START Listed entries

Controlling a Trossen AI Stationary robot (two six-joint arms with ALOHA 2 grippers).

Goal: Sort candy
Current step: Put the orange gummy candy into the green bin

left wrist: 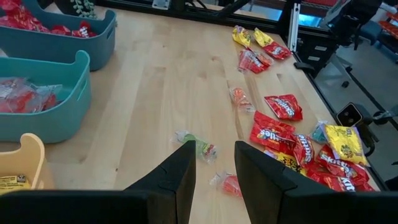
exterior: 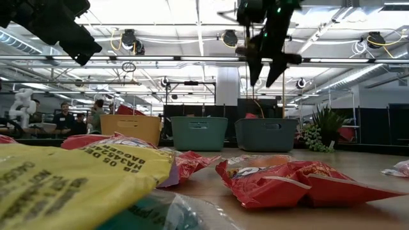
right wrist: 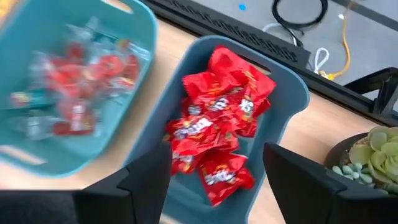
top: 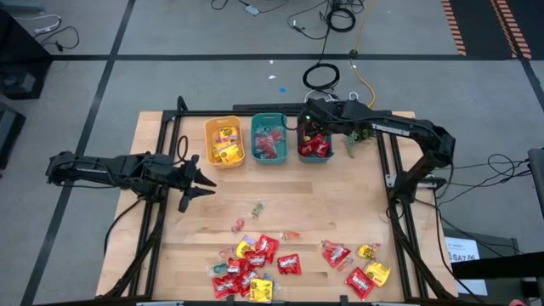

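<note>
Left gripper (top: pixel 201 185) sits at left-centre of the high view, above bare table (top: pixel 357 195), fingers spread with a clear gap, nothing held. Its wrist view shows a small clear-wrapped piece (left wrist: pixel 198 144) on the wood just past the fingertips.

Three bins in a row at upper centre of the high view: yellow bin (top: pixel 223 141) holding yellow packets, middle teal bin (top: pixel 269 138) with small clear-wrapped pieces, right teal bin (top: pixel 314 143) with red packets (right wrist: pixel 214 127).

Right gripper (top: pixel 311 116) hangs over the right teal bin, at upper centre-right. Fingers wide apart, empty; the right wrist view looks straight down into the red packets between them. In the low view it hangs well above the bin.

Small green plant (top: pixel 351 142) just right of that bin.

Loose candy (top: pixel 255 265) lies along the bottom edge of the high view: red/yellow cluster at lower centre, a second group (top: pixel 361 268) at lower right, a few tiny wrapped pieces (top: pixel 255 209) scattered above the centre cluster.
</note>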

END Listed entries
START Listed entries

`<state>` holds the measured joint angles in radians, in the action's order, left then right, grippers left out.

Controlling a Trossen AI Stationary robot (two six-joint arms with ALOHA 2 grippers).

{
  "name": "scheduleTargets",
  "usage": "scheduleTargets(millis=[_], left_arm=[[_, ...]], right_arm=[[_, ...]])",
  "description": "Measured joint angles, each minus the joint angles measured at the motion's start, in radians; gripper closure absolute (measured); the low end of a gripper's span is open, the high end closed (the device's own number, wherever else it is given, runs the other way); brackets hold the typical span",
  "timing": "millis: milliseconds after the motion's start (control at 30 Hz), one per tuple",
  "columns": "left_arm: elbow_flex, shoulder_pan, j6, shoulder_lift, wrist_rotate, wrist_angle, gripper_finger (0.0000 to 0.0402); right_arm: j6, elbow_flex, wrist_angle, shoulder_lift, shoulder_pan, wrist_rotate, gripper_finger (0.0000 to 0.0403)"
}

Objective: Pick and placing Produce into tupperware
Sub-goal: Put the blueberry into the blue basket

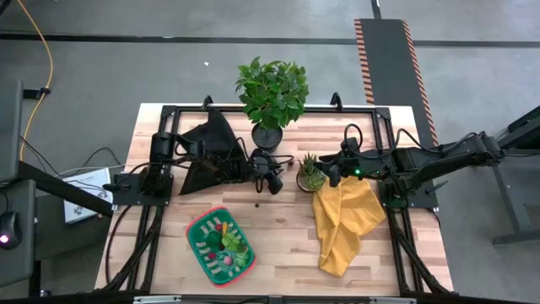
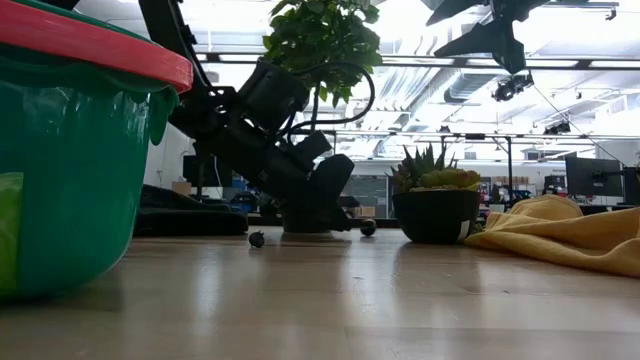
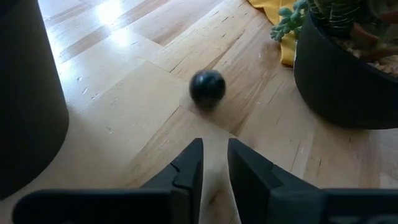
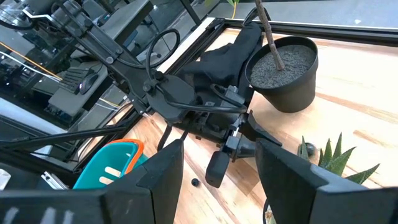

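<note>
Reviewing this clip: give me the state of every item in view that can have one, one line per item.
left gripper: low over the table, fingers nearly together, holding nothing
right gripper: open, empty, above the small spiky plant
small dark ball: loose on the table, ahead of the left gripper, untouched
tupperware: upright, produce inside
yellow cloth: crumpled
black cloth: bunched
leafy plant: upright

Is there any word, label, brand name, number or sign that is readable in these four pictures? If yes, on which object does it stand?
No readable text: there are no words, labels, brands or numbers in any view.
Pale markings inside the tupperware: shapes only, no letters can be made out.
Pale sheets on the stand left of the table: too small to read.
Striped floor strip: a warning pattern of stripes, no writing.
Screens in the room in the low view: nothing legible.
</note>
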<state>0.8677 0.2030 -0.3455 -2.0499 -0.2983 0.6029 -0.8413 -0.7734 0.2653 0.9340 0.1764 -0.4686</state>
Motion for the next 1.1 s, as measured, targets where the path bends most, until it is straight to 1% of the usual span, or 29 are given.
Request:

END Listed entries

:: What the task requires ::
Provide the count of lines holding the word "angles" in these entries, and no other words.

:: Problem solution ::
2